Prompt: Copy each record exactly and skip its pictures.

Data for this task:
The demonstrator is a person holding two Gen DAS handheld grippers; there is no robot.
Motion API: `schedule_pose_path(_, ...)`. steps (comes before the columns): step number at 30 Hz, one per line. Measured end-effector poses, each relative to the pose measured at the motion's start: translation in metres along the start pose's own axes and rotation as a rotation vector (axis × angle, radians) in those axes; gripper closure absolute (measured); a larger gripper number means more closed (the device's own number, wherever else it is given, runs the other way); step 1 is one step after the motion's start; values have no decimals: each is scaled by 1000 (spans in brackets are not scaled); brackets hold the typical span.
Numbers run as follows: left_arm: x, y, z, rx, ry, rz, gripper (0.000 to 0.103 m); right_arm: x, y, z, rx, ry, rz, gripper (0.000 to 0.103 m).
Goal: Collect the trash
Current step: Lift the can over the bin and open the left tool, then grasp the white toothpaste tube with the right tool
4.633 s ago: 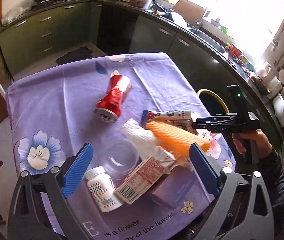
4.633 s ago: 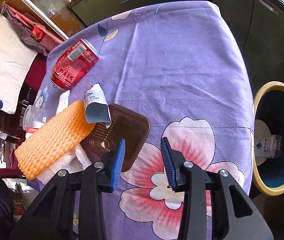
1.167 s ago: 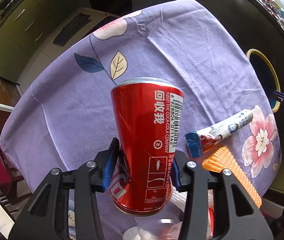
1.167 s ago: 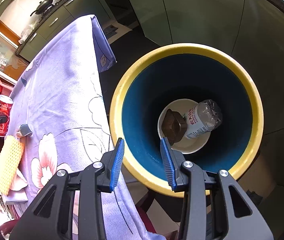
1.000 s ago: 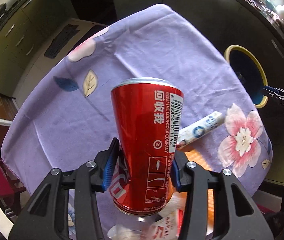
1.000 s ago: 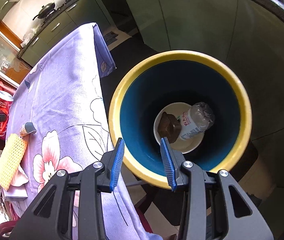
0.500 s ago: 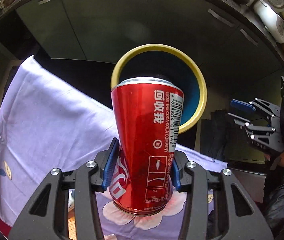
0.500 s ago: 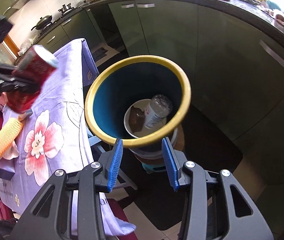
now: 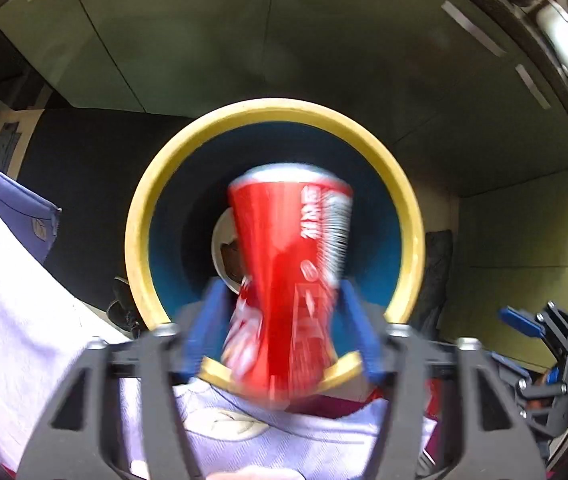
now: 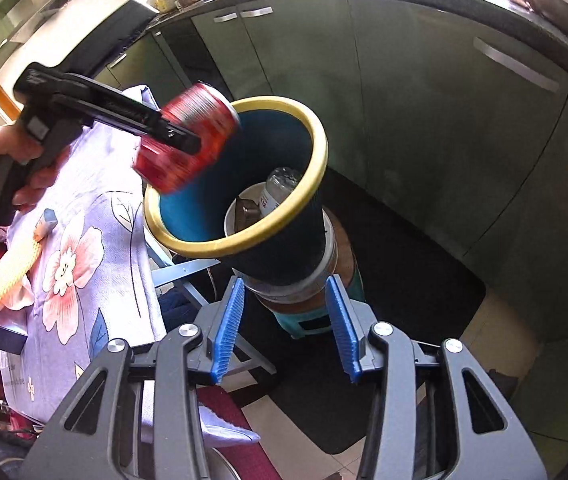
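A red soda can (image 9: 288,272) hangs blurred over the mouth of the yellow-rimmed blue bin (image 9: 267,108). My left gripper (image 9: 284,320) points down at the bin; its jaws are opening, and the blue pads stand a little off the can's sides. From the right wrist view the can (image 10: 187,140) tilts at the bin rim (image 10: 316,160), at the tip of the left gripper (image 10: 175,136). My right gripper (image 10: 286,320) sits low beside the bin, its jaws opening slightly with nothing between them. A plastic bottle (image 10: 279,186) and a brown tray (image 10: 245,210) lie in the bin.
The purple flowered tablecloth (image 10: 83,240) hangs left of the bin, with an orange foam net (image 10: 11,272) and a small tube (image 10: 45,222) on it. Green kitchen cabinets (image 10: 444,140) curve behind the bin. A dark mat covers the floor.
The left gripper has come further over the bin and its jaws have spread off the can, which is now blurred. The right gripper has drawn back from the bin.
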State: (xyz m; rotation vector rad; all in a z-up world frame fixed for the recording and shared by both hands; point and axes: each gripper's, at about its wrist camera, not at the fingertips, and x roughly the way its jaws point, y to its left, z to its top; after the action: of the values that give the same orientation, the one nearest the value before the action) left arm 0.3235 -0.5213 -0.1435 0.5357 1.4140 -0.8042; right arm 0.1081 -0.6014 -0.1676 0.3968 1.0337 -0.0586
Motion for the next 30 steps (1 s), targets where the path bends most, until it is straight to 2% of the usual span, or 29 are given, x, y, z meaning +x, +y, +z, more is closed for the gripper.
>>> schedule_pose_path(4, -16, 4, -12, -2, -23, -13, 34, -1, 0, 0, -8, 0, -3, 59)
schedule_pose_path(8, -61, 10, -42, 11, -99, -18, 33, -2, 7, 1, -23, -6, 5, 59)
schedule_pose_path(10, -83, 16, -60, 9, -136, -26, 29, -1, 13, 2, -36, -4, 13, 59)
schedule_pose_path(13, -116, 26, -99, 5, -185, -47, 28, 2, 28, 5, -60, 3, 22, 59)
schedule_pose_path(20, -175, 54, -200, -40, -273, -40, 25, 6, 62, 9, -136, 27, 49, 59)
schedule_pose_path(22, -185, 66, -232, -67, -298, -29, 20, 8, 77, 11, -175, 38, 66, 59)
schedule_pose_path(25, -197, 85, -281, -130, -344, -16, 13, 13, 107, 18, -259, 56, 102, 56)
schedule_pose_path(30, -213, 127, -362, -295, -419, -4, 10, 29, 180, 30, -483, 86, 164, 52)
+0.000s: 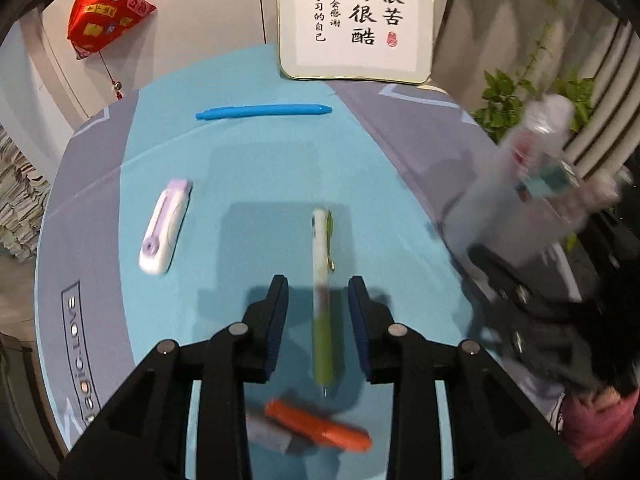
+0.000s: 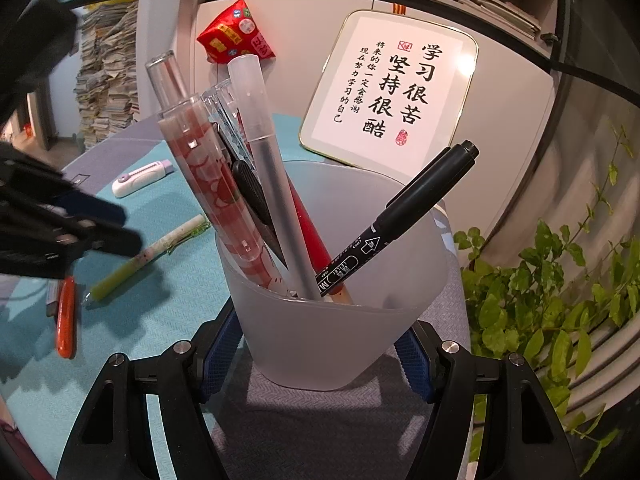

Response to the task:
The demonstrator is a person holding two Gen DAS handheld grippers; there is no robot.
Motion API: `schedule_pose_path(_, ...)`. steps (comes before the columns): step number at 30 Hz, one per line. Measured end-effector poses, each relative to the pose measured at the motion's start: translation in metres along the start pose's own axes and rotation as a rotation vector (axis × angle, radians) in those axes; gripper closure absolute (measured); a larger gripper number means more closed (the device's own number, wherever else it is given, runs the other way); step 1 is one step after the motion's start; values have no decimals: each is scaled by 1000 (spans in brackets are not scaled); brackets hold the typical span.
Numbers run as follows: left_arm: x, y, z, rx, ry, rz, gripper (0.000 to 0.103 m); right_arm: x, y, z, rx, ry, rz, gripper (0.000 to 0.103 m).
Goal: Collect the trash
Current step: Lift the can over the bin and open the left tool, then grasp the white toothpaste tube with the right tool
4.633 s ago: 
4.633 s ago: 
1.167 s ago: 
1.167 s ago: 
1.000 s ago: 
1.000 s ago: 
0.500 s ago: 
0.500 s ago: 
now: 
now: 
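A red soda can (image 9: 288,272) hangs blurred over the mouth of the yellow-rimmed blue bin (image 9: 267,108). My left gripper (image 9: 284,320) points down at the bin; its jaws are opening, and the blue pads stand a little off the can's sides. From the right wrist view the can (image 10: 187,140) tilts at the bin rim (image 10: 316,160), at the tip of the left gripper (image 10: 175,136). My right gripper (image 10: 286,320) sits low beside the bin, its jaws opening slightly with nothing between them. A plastic bottle (image 10: 279,186) and a brown tray (image 10: 245,210) lie in the bin.
The purple flowered tablecloth (image 10: 83,240) hangs left of the bin, with an orange foam net (image 10: 11,272) and a small tube (image 10: 45,222) on it. Green kitchen cabinets (image 10: 444,140) curve behind the bin. A dark mat covers the floor.
The left gripper has come further over the bin and its jaws have spread off the can, which is now blurred. The right gripper has drawn back from the bin.
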State: (xyz m; rotation vector rad; all in a z-up world frame fixed for the recording and shared by both hands; point and axes: each gripper's, at about its wrist camera, not at the fingertips, and x roughly the way its jaws point, y to its left, z to its top; after the action: of the values that give the same orientation, the one nearest the value before the action) left arm 0.3235 -0.5213 -0.1435 0.5357 1.4140 -0.8042; right arm 0.1081 -0.6014 -0.1676 0.3968 1.0337 -0.0586
Motion for the next 30 steps (1 s), targets where the path bends most, until it is straight to 2% of the usual span, or 29 are given, x, y, z meaning +x, +y, +z, more is closed for the gripper.
>>> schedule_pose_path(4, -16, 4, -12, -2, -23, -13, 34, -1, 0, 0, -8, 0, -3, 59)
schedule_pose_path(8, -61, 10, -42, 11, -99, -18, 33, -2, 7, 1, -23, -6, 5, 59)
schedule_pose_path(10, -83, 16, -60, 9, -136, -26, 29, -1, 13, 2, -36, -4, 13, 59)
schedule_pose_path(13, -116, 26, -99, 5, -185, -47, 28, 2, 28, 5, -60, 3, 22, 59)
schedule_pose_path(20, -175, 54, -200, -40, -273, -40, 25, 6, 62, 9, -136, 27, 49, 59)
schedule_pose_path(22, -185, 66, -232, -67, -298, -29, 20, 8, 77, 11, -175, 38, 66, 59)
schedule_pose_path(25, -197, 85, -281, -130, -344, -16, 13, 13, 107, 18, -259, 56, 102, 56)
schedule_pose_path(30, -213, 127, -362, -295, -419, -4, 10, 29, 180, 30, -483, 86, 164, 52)
+0.000s: 
+0.000s: 

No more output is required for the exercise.